Juan de Valdes Leal |
Maybe I should save this for October but I couldn't resist. How many of you like the Macabre? If you have a teenager in your house, especially those of the male variety, you have no doubt got a taste of their taste for such Halloweenish paraphernalia. Music CD covers are full of it (like my choice of words?) When I taught, back a few years ago (late 1980s), I swore if I had to look at one more skull I'd start pulling out my hair, which may explain to some degree my little bald spot. The infatuation with such things now may have tapered off somewhat, but one of these days, it'll come back. It always does. Back in the 1600s, there was a similar fascination with this sort of thing. Art historians have given it the cutesy name, "Vanitas." The Dutch painted them quite a lot, modest still-lifes depicting the wealth and riches of life juxtaposed with the temporal things like food and flowers demonstrating the fleeting nature of the "vanities" of life. The Dutch weren't the only ones who had a preoccupation with the fleeting nature of life, and more pointedly, the instantaneous qualities of death. The Spanish did to. In fact, they wallowed in it, making Dutch vanitas paintings look like get well cards compared to the grisly horrors the Spanish conjured up.

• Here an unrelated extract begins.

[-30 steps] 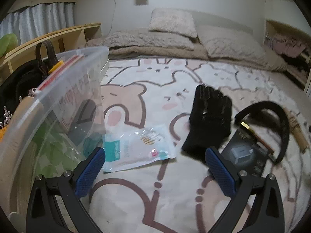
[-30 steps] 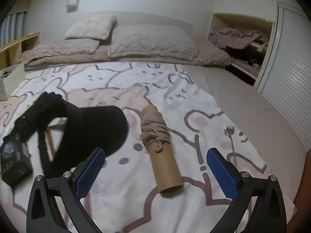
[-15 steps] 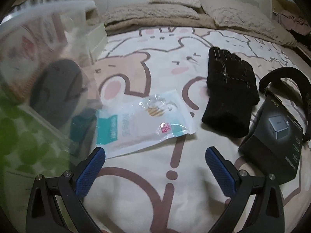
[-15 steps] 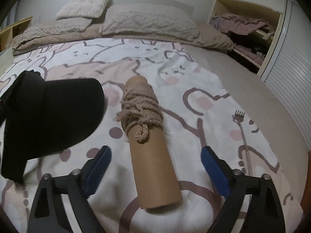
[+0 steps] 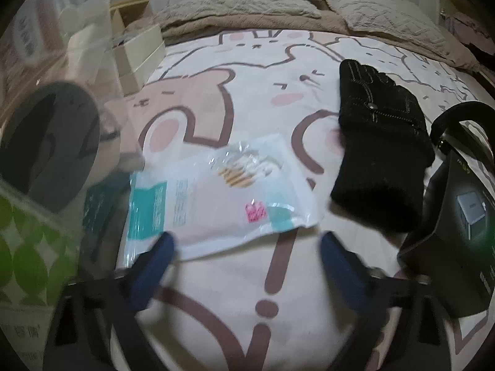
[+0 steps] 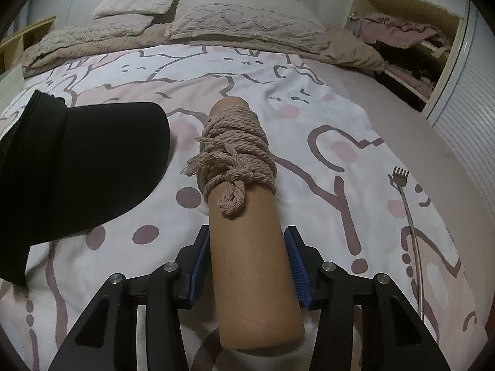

Allegory of Death, 1670-72, Juan de Valdes leal |
The chief conjure-upper of what might be called "black art" was a man by the name of Juan de Valdes Leal. He was born in Seville, in 1622 where he received his art training and fell into place amid what has come to be known as the Seville School. The hallmark of the Seville School is extreme realism. Some 250 years later Pablo Picasso was to come out of this school, which may tell you a lot about the nature of some of Picasso's work. Valdes Leal's work first showed up in Cordoba in 1647 bearing the influence of Francisco de Herrera the Elder, who was probably his instructor. Today, if you go to the Hospital de la Santa Caridad in Seville, you will see Valdes Leal's two most famous paintings. Both seem to have been painted about the same time. The "best," if you can call it that, is his Allegory of Death (above). The other, Finis Gloriae Mundi (below) is less powerful a piece of work, pushing the genre somewhat past the macabre into the downright degenerate.
Finis Gloriae Mundi, 1672, Juan de Valdes Leal |
Allegory of Death (1670-72) depicts a skeletal grim reaper, coffin tucked under one arm, scythe in one hand, snuffing out the flame of a candle with the other set of mandibular bones. Engraved over the candle are the words "In Ictu Oculi" (In the twinkling of an eye) referring to the suddenness of death. Arrayed below is a gloriously colorful still-life in studied disarray, the grim reaper's feet resting upon a globe and a suit of armor while books, robes, priestly vestments, the papal triple tiara, ecclesiastical staff, jewelry, and swords--all the remnants of temporal power--cascade out of the painting in an ignoble clutter. Finis Gloriae Mundi features two corpses in the final stages of decay, one a priest lying in a coffin, the other a knight, his head resting on a treasure chest. From above, a hand descends holding scales, one side bearing a pig and goat (gluttony and lust) the other shows a sacred heart and scourge, the symbols of contrition. The one side has the word "Nimas" (nothing more needed for damnation) while the other side bears the engraved word "Nimenos" (nothing less will lead to salvation). This art goes beyond admonishment into what we would today call "scare tactics." But keep in mind, less than twenty years before the black plague had devastated Seville. The citizenry knew well the face of death. One has to wonder, though, about the placement of such horror in a hospital (okay it was a place of death), but beyond that, what effect such art had then and, more importantly, has now on patients of that facility.